WHAT IS REQUIRED. Look in the material below for the line with "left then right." and the line with "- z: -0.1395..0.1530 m", then set down exactly those two lines and all lines between, nothing more.

GIVEN RECORDS: Begin

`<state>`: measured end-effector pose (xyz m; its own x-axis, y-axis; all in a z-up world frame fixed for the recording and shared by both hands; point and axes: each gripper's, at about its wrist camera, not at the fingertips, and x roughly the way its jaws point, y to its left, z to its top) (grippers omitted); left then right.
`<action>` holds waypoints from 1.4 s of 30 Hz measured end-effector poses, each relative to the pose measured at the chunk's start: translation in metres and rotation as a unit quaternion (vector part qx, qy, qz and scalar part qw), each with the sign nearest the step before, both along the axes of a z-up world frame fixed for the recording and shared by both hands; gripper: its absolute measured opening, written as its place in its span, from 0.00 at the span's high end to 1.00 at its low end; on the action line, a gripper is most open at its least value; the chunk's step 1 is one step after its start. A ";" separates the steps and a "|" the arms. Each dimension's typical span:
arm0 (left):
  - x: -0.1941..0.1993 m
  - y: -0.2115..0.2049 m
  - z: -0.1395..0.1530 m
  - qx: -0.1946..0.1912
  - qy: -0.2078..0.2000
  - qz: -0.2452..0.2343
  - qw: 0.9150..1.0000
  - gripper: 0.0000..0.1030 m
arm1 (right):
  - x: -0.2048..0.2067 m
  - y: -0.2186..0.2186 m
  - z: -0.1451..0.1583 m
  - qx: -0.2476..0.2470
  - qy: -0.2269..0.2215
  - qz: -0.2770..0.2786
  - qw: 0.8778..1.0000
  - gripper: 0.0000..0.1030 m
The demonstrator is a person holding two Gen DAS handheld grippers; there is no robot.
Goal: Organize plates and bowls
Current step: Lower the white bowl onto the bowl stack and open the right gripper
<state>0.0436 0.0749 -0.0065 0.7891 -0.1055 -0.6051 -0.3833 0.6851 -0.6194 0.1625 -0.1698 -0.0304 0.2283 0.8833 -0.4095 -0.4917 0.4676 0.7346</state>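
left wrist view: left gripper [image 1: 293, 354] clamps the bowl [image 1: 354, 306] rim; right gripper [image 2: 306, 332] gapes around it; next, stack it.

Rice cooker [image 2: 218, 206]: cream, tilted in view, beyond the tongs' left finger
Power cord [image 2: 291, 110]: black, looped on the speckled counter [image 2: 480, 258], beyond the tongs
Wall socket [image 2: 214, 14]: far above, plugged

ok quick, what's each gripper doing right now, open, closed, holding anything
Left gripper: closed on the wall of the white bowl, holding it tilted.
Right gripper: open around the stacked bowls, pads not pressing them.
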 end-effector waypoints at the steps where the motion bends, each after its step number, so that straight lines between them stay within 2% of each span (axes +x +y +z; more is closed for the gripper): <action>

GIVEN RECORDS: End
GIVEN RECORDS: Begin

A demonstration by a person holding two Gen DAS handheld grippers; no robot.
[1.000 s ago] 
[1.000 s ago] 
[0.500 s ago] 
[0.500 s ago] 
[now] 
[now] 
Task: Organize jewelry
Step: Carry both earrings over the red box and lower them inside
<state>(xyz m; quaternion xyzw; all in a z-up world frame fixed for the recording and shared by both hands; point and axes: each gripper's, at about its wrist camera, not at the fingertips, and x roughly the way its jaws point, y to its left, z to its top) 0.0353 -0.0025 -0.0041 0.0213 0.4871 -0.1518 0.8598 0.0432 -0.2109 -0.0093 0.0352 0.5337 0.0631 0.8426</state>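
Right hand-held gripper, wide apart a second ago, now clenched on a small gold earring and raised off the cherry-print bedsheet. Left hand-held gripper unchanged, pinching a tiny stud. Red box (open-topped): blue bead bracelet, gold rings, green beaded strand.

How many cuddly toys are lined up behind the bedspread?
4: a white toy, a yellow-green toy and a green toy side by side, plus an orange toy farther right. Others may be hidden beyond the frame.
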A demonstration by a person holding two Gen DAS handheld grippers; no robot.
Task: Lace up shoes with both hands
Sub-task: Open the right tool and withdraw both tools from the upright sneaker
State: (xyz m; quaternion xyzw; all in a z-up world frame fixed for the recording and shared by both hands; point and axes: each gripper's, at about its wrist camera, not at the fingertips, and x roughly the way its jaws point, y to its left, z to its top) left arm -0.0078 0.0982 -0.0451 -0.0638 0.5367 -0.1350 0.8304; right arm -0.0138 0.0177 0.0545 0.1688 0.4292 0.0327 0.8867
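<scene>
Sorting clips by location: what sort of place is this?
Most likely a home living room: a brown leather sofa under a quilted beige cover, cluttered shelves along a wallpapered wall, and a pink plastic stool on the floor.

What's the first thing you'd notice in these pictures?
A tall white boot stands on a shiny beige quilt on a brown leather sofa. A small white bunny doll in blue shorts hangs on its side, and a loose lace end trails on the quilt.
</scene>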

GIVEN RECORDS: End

TASK OUTPUT.
`<state>`: measured end-effector pose (xyz m; its own x-axis, y-axis; all in a z-up world frame fixed for the recording and shared by both hands; point and axes: each gripper's, at about its wrist camera, not at the fingertips, and x roughly the way its jaws point, y to its left, z to its top) (grippers omitted); left then right.
`<action>` holds waypoints from 1.4 s of 30 Hz measured end-effector poses, each relative to the pose measured at the chunk's start: translation in metres and rotation as a unit quaternion (vector part qx, qy, qz and scalar part qw), each with the sign nearest the step before, both along the axes of a z-up world frame fixed for the recording and shared by both hands; gripper: its absolute measured opening, written as its place in its span, from 0.00 at the span's high end to 1.00 at its low end; on the action line, a gripper is most open at its least value; the chunk's step 1 is one step after its start. A ";" separates the steps and a "|" the arms. Each dimension's typical span:
arm0 (left):
  - x: -0.1941..0.1993 m
  - y: -0.2115..0.2049 m
  - z: -0.1395..0.1530 m

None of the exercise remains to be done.